How It Works (quick)

  • Prep: Clean text, detect language, lemmatize; protect brand/SKU casing.
  • Candidate generation: Noun-phrase patterns, collocations (bigrams/trigrams), sliding windows.
  • Scoring: Frequency, positional bias, TF-IDF/PMI/C-value, or vector relevance to domain topics.
  • Filtering: Stoplists, de-dup by lemma, length limits, headword rules.
  • Linking: Map phrases to taxonomy nodes or knowledge-graph IDs.
  • Output: Tags/attributes for search, facets, and analytics.
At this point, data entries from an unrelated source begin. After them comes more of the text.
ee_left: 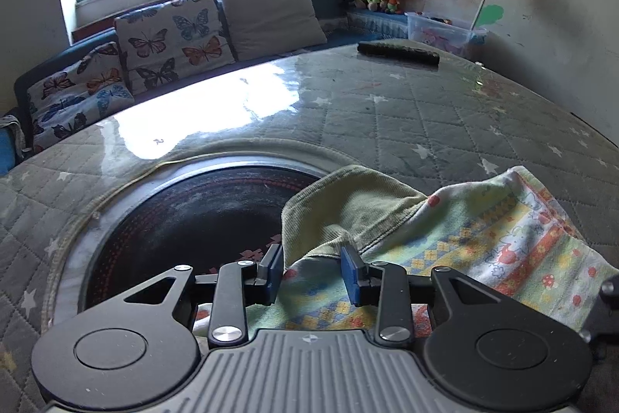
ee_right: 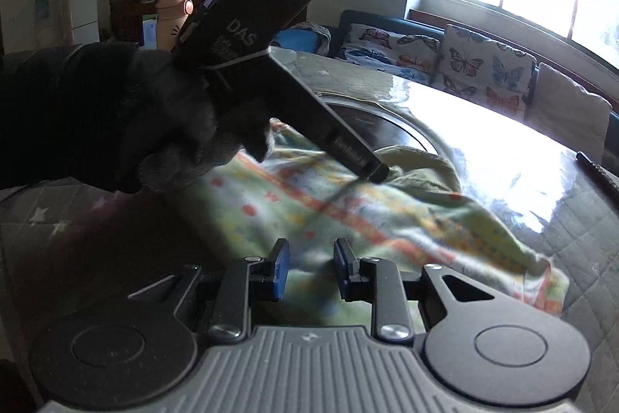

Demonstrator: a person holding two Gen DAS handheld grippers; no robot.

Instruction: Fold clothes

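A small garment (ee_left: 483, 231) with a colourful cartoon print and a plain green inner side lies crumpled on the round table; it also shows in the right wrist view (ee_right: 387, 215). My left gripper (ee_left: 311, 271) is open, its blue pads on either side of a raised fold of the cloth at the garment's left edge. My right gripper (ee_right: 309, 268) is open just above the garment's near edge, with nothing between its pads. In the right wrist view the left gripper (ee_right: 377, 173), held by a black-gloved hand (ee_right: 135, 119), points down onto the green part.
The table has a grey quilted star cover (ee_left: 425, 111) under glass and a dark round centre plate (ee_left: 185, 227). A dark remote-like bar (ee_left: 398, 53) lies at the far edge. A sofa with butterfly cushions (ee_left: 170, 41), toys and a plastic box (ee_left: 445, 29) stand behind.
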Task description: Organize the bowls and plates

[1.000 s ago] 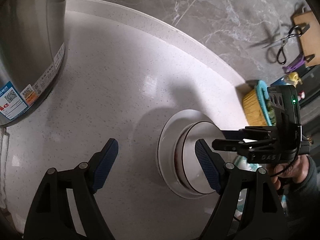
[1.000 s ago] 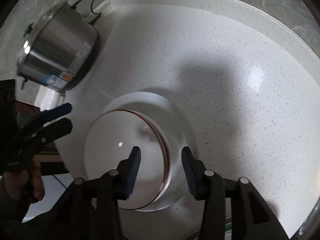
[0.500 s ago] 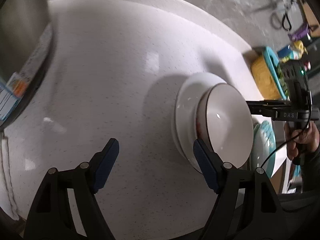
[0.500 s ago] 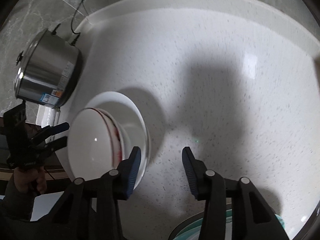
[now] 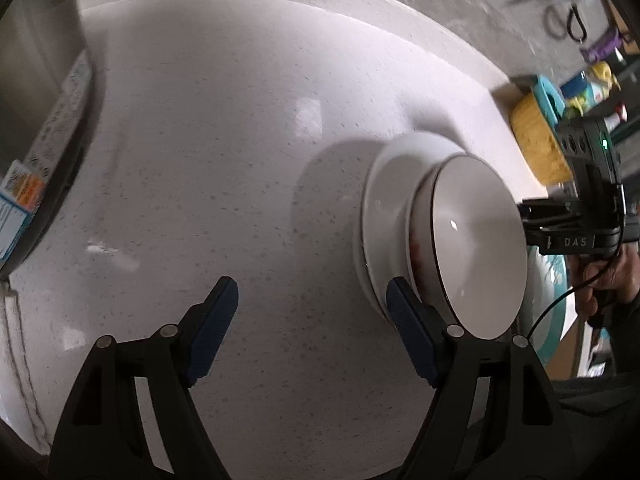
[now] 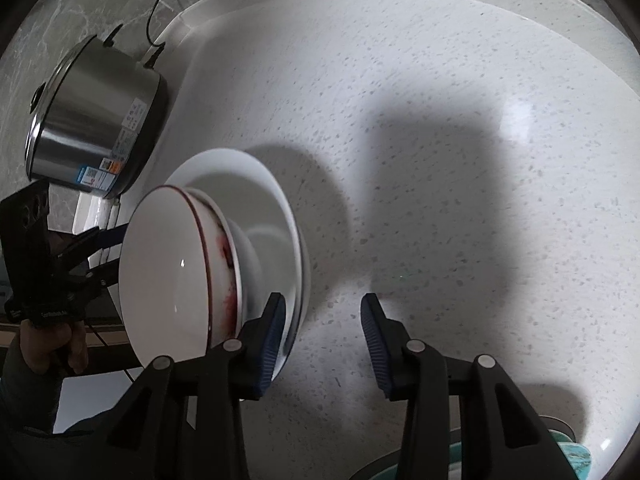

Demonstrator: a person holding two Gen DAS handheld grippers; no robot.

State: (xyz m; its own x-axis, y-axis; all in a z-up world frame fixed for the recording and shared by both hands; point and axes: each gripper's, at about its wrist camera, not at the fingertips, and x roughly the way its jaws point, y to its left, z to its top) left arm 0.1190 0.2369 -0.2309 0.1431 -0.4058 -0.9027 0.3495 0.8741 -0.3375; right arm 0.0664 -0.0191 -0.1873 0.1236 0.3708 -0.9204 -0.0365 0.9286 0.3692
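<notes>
We see the red-rimmed bowl (image 6: 180,268) sitting in the white plate (image 6: 276,216) on the speckled counter (image 6: 440,160), near the steel pot (image 6: 92,120); our left gripper (image 5: 312,320) gapes wide over bare counter; our right gripper (image 6: 324,336), jaws apart and just closing, grips nothing.

On the worktop (image 6: 440,160) a bowl (image 6: 168,272) sits on a plate (image 6: 276,208). In the right wrist view a pot (image 6: 92,120) stands behind and to the left of the plate, against the wall, with a cable running up behind it. In the left wrist view the stack lies right of the left claw (image 5: 312,328), and a brush (image 5: 540,140) lies behind it at the worktop's far right edge. The right claw (image 6: 324,336) hangs over bare worktop just right of the plate.
</notes>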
Why It Matters in E-commerce

  • Better discovery: Auto-tags feed facets, collections, and product finders.
  • SEO: Surfaces natural long-tail topics for category/collection pages.
  • Ops: Extract specs from vendor copy to fill attributes quickly.

Best Practices

  • Keep a domain lexicon (materials, fits, compatibilities) and refresh quarterly.
  • Normalize hyphens/diacritics; merge singular/plural via lemmas.
  • Whitelist phrases that map to filterable attributes; blacklist vague marketing fluff.
  • Human-in-the-loop: review low-confidence phrases; store spans & confidence.
  • Localize per market; handle compounds (e.g., German) carefully.

Challenges

  • Noisy UGC, near-duplicates (“tee shirt” vs “T-shirt”), trademark sensitivity, mixed languages.

Examples

  • Extract “GORE-TEX membrane”, “packable hood”, “EU 45”, “USB-C PD 65W” from titles/descriptions.
  • Turn frequent phrases into guided search chips or collection pages.

Summary

Phrase extraction converts messy text into actionable, multi-word tags that fuel facets, collections, and relevance—especially valuable for long-tail demand.

FAQ

Phrase extraction vs entity extraction?

Entities are specific names/values; phrases can be broader concepts or attributes.

Does it replace manual tagging?

No—use it to suggest tags, then confirm or correct.

Should I index phrases?

Yes—add bigram/phrase fields for ranking; keep exact fields for SKUs/brands.